- **ABOUT THIS EXERCISE**
Say how many lines of the listing below include the word "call", with no other output.
[[ RAW DATA, beginning ]]
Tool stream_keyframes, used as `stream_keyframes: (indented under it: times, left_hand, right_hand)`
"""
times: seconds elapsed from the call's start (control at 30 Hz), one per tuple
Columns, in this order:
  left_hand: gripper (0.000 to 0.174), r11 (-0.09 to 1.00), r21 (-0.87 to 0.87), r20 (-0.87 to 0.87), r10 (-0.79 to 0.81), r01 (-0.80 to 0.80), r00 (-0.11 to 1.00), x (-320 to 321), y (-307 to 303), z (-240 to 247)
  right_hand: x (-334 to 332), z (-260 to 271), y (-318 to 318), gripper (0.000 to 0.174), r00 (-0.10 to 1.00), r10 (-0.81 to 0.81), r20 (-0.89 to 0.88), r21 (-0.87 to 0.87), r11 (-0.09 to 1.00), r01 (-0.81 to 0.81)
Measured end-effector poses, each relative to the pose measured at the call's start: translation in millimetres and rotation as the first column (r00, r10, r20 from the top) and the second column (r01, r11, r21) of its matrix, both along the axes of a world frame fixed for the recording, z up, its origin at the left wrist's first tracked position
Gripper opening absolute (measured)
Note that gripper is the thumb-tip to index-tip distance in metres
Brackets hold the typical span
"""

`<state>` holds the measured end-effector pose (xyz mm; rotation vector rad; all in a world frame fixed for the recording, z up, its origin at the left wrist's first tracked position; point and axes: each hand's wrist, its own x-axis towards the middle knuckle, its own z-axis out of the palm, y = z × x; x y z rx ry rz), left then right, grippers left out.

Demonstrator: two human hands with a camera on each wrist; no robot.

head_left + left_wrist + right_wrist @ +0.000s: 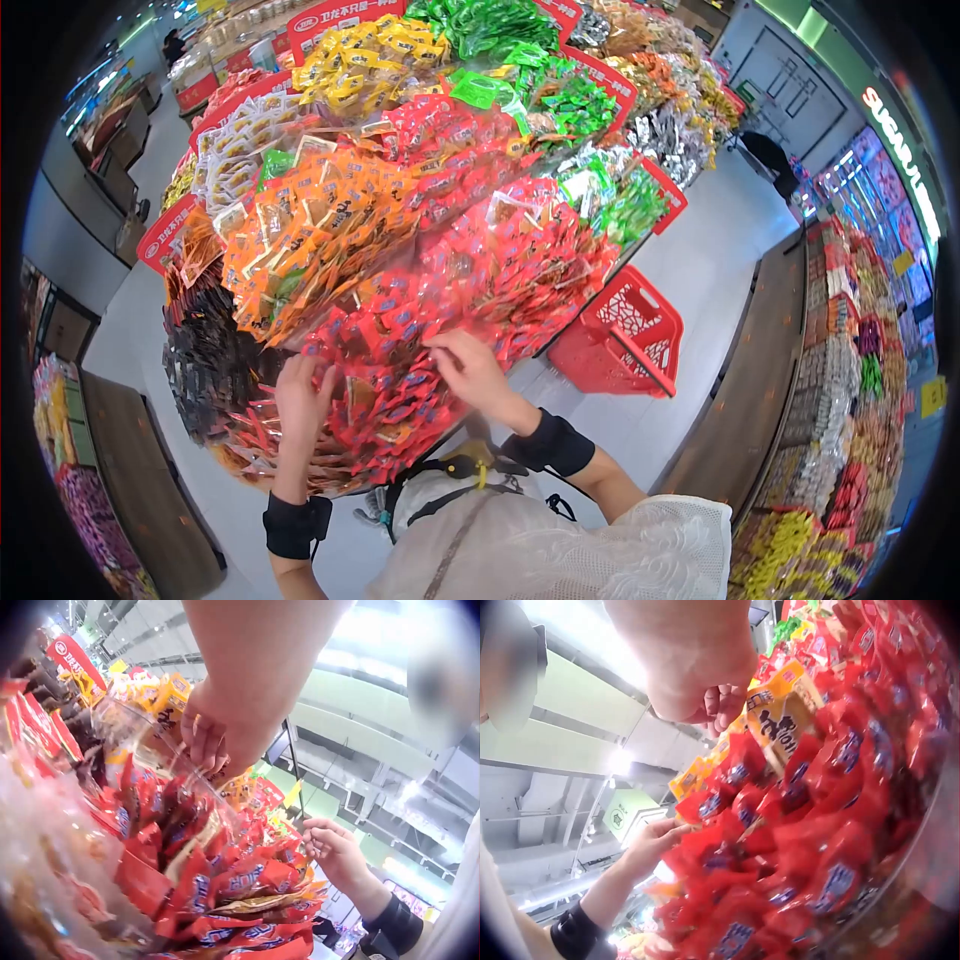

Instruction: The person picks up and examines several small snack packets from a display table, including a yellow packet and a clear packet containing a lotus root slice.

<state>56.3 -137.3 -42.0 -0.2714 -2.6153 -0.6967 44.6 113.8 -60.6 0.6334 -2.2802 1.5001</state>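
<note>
I stand at a heaped display of snack packets. Both hands are at a mound of red packets [400, 390] at its near edge. My left hand [305, 378] lies against the mound's left side with its fingers stretched up onto the packets; the left wrist view shows those fingertips [204, 746] among the packet tops. My right hand [447, 357] rests on top of the mound, fingers loosely curled [718, 705], and nothing shows inside them. An orange packet [780, 724] sticks up just beside the right hand. Each wrist wears a black band [550, 443].
Orange packets [300, 240], yellow packets [365, 60], green packets [500, 30] and dark packets [205, 365] are heaped behind and to the left. A red shopping basket [625, 340] stands on the floor to the right. Shelves of goods [850, 400] line the right wall.
</note>
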Motion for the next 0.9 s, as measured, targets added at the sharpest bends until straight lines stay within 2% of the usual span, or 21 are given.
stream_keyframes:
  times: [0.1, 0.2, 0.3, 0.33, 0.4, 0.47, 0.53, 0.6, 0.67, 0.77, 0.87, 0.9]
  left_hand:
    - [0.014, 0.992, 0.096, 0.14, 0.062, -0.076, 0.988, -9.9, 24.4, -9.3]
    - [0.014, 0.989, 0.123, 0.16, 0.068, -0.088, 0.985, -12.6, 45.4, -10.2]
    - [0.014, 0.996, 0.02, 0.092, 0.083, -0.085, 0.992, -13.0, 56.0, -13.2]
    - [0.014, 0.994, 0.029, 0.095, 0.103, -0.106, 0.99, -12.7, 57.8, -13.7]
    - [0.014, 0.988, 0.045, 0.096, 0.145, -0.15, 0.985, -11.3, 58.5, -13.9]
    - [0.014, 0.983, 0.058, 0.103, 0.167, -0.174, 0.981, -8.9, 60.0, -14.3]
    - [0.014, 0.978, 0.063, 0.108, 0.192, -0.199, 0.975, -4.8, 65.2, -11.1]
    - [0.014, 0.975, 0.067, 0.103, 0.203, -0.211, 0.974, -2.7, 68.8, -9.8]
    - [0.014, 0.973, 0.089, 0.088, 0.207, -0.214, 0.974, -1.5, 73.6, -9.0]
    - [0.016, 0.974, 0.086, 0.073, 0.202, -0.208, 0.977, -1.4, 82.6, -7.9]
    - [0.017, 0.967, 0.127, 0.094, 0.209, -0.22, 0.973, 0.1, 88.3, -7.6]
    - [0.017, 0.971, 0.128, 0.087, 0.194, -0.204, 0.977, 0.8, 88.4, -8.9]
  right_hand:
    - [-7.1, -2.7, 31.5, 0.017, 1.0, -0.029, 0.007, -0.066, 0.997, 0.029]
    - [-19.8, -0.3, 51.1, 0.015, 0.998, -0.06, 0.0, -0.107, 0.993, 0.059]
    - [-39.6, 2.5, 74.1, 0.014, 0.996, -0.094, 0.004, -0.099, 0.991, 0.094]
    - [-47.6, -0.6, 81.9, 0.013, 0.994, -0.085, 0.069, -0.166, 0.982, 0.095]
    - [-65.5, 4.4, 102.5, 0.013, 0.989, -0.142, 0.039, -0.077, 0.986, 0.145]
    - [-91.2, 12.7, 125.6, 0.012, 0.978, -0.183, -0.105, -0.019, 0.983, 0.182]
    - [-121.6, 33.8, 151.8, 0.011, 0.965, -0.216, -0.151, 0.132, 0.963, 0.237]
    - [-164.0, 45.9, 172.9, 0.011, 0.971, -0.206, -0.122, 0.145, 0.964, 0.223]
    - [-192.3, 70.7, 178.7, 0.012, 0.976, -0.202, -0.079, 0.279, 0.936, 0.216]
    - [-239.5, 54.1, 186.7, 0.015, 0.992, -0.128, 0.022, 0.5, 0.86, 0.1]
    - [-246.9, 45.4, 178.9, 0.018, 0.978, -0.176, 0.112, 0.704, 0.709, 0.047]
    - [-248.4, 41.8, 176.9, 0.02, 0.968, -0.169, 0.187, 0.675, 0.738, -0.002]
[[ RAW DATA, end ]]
- **EXERCISE SOLUTION**
2